The grant is from the Iowa Department of Transportation and it involves funding for better routes to school. The primary focus of the grant is to get the sidewalk continued over to the school.
“Right now I call it the sidewalk to nowhere,” City Administrator Nicholas Pacha said. “It ends at the schools property line.”
If the grant is approved the sidewalk would extend around the playground to the backside of the building. Currently students have to walk across the parking lot, which poses a safety risk.
According to the Web site <www.iowadot.gov/saferoutes> Safe Routes to School (SRTS) “is an international effort to increase safety and to promote walking and bicycling through the 5Es: engineering, education, enforcement, encouragement, and evaluation.”
In the grant application the City of Wellman also applied for infrastructure and non-infrastructure parts.
“Riverside has the digital speed signs and that is part of our grant request,” Pacha said. “Updates to our crosswalk on Highway 22 would happen as well.”
Currently the painting for the crosswalk is dim and hard to see, Pacha said. The thought of having digital speed signs came from the City of Riverside’s example. If you travel above the speed limit, the signs will flash a bright blinking white light at you to get your attention and slow the driver down.

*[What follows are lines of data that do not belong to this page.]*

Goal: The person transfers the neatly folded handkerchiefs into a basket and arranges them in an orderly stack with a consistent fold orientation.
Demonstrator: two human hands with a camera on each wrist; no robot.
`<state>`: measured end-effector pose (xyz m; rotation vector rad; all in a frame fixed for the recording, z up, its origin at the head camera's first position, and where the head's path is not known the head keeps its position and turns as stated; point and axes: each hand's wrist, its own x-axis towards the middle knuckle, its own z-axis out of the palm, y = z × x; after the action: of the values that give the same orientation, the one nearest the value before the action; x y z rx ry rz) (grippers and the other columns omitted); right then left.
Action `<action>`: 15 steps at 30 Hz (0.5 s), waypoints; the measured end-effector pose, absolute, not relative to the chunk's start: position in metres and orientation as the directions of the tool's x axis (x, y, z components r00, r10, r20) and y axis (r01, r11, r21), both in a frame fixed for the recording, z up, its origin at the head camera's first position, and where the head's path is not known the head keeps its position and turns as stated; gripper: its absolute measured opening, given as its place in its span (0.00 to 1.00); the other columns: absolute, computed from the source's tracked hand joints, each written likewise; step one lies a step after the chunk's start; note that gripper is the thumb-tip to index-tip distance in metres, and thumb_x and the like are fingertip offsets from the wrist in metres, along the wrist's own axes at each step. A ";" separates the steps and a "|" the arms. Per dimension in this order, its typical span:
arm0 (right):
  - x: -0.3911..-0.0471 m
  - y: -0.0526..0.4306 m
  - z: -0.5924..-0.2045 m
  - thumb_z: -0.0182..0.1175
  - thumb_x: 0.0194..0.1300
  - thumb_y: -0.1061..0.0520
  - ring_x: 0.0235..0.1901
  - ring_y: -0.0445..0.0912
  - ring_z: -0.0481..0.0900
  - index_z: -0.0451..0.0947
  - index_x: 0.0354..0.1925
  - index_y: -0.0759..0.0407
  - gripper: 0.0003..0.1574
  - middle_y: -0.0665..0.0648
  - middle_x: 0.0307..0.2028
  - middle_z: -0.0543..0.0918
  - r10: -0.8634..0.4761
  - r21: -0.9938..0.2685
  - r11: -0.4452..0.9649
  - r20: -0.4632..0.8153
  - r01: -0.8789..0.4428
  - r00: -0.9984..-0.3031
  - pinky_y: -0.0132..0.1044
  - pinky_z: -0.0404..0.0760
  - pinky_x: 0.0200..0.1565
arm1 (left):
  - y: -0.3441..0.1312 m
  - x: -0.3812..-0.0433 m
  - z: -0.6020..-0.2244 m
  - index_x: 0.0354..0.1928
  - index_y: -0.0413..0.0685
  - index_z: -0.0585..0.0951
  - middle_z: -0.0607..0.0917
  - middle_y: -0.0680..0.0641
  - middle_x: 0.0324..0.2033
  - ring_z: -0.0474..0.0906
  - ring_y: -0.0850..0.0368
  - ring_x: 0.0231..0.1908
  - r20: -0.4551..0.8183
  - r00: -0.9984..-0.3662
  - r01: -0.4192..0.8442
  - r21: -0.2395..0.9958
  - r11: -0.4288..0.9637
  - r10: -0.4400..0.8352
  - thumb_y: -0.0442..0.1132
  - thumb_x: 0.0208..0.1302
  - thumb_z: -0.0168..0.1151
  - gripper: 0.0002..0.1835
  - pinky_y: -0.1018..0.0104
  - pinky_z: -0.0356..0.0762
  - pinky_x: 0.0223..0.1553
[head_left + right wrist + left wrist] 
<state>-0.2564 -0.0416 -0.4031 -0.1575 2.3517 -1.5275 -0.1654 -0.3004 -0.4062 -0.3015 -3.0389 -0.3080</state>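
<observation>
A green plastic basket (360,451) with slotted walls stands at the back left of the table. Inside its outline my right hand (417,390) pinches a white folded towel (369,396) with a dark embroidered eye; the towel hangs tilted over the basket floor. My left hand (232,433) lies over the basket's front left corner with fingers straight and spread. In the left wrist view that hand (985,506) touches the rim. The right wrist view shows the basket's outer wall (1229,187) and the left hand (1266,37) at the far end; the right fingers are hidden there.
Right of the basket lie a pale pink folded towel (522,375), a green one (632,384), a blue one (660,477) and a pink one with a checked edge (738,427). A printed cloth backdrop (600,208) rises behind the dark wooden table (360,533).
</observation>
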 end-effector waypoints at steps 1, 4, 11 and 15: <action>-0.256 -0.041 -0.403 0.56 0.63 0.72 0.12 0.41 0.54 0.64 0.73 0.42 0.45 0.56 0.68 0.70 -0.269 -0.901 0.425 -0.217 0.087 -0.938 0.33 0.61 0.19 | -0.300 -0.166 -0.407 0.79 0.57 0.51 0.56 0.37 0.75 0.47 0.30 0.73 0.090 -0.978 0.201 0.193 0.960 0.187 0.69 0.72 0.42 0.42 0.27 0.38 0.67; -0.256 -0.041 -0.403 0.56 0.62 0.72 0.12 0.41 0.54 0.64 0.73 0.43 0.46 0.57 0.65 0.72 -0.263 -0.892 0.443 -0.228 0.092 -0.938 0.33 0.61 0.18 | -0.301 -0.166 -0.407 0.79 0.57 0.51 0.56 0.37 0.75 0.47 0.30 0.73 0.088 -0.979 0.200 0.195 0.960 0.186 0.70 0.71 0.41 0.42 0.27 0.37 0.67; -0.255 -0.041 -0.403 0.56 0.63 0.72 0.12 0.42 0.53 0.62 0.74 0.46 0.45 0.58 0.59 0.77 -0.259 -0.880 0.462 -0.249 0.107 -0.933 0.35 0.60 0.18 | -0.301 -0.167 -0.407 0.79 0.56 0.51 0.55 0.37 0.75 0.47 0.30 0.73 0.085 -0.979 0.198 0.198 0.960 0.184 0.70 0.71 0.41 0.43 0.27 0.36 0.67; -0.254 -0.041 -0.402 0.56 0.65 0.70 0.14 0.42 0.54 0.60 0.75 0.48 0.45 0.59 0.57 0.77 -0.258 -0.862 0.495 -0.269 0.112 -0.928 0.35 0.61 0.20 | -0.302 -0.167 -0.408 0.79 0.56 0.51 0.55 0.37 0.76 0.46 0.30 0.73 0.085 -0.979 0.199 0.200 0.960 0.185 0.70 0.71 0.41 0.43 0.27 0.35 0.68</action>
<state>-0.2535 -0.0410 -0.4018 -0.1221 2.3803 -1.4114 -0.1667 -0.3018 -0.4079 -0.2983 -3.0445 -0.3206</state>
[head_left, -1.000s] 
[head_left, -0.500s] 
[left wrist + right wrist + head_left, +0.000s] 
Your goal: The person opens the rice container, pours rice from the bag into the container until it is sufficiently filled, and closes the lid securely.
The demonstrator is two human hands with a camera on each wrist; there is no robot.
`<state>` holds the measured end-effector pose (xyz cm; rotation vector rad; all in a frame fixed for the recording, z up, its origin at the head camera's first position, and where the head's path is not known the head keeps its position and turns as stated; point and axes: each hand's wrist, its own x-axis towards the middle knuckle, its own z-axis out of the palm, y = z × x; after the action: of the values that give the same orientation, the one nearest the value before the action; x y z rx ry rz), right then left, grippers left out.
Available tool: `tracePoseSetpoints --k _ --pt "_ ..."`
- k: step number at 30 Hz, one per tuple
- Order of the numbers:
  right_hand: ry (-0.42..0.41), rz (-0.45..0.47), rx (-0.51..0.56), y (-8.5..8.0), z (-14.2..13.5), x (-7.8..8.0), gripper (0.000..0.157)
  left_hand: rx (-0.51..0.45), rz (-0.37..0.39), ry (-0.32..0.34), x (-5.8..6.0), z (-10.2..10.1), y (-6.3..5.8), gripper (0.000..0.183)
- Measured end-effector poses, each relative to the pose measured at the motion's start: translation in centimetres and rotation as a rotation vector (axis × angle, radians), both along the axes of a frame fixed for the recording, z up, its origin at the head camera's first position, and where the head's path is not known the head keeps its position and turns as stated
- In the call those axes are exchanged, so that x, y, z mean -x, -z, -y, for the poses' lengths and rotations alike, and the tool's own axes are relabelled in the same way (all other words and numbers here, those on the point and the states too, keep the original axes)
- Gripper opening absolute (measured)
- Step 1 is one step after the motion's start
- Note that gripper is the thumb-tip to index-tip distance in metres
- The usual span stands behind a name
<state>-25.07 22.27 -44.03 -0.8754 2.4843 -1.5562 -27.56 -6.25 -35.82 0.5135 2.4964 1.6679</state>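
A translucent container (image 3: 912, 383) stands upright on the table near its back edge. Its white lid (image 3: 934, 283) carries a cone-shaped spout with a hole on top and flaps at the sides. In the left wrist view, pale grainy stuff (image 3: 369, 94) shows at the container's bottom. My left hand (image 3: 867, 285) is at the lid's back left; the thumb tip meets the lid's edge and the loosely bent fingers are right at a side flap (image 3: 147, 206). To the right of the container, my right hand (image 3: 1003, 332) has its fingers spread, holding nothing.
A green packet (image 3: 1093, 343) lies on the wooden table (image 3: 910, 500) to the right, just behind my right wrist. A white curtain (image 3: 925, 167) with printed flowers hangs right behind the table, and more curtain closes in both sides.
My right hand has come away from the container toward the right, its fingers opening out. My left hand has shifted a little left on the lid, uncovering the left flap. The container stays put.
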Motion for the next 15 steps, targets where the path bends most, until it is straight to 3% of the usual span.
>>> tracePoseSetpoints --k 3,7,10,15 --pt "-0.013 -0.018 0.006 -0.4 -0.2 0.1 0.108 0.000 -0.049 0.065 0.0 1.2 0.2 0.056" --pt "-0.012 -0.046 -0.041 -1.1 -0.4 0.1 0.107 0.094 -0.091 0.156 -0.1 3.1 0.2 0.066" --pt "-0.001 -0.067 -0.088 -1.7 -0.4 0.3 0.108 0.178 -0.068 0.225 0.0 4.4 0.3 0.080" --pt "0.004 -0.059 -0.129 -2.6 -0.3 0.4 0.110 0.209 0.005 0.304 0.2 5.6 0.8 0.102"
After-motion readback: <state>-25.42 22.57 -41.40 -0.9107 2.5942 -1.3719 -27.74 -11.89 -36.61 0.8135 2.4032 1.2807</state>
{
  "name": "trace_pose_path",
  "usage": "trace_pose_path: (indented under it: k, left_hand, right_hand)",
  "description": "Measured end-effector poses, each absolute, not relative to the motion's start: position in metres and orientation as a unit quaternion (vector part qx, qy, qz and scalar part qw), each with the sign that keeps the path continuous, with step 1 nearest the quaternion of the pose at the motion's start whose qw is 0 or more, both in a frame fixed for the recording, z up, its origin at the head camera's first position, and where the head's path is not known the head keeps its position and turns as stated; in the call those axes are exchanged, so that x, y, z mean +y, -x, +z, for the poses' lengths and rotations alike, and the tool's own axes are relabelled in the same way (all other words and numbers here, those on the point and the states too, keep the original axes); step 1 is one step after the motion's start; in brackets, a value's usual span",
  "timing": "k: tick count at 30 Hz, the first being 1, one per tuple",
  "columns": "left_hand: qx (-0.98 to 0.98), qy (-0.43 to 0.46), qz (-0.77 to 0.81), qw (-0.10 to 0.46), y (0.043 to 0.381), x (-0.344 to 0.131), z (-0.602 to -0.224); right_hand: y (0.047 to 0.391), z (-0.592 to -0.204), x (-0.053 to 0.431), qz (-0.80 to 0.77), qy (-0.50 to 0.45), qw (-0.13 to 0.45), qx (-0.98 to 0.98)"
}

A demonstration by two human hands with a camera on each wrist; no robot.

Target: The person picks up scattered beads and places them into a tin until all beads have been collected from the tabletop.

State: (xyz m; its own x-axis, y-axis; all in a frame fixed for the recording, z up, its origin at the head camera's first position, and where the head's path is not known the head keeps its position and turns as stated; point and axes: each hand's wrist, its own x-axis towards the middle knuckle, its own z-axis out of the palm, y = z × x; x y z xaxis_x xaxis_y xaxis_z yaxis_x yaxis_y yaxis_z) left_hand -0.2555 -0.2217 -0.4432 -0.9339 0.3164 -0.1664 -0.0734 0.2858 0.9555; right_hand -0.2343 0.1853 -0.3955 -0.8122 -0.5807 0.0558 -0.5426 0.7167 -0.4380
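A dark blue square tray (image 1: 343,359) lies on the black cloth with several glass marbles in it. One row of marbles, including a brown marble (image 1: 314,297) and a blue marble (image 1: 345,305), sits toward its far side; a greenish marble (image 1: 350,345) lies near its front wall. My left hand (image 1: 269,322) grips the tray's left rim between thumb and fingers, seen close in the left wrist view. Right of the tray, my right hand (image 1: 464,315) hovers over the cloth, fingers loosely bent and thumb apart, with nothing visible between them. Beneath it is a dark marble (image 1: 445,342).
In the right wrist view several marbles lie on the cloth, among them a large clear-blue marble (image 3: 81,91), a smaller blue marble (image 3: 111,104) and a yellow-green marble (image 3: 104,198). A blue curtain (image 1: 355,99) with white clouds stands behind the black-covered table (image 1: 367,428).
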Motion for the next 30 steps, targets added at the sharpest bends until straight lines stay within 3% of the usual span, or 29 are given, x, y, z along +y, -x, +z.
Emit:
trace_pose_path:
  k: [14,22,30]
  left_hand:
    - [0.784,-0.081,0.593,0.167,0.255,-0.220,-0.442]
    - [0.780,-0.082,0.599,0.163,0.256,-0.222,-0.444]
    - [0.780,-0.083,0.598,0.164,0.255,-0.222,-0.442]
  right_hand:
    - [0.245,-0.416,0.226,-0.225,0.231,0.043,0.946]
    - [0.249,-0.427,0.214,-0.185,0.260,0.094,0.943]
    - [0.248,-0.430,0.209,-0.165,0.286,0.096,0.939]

“The digital speed signs are so people can decrease their speed,” said Washington County Public Health Nurse Lynn Fisher.
Back in April 2012, Fisher and other county and city officials did a walking feasibility study.
“We had GPS hand-held devices and we walked around town marking areas that didn’t have finished sidewalks, heavy traffic, and speeding traffic issues,” Fisher said. “The Iowa State Extension helped us with that and analyzed all the data as well.”
Wellman Elementary Principal Evan Parrot said Fisher was the one to contact him to get the school involved in the grant process.
“She has been the spearhead of the project,” Parrot said. “This is kind of a natural project for that grant.”
As part of the feasibility study staff members at Wellman Elementary took a week and surveyed the kids. Wellman Elementary has around 250 enrolled this year.
“Teachers took a daily tally,” Parrott said. “They would ask the students at the beginning of the day if they walked to school, rode their bike, or if they took their bus. Then at the end of the day they would do the same thing.”
There have been discussions about having the sidewalk extend over to the Parkside Y, but Parrot said that would be up to age appropriateness.
“Students do take a bus to the Y,” Parrot said. “But part of that is due to age and part of it is due to the sidewalk not being there. If the sidewalk is extended the students would still have to cross a street and the younger kids wouldn’t be doing that.”
Fisher said the idea of applying for the grant in Wellman came from the need and the fact that the City of Kalona was successful in receiving the grant a year earlier.
“The sheriff deputy who patrols Wellman mentioned applying for the grant to me,” Fisher said. “It’s also part of our five-year health plan in the county.”
If the grant is awarded, the changes wouldn’t happen for about a year. The city will be notified in early June of the Iowa Department of Transportation’s decision.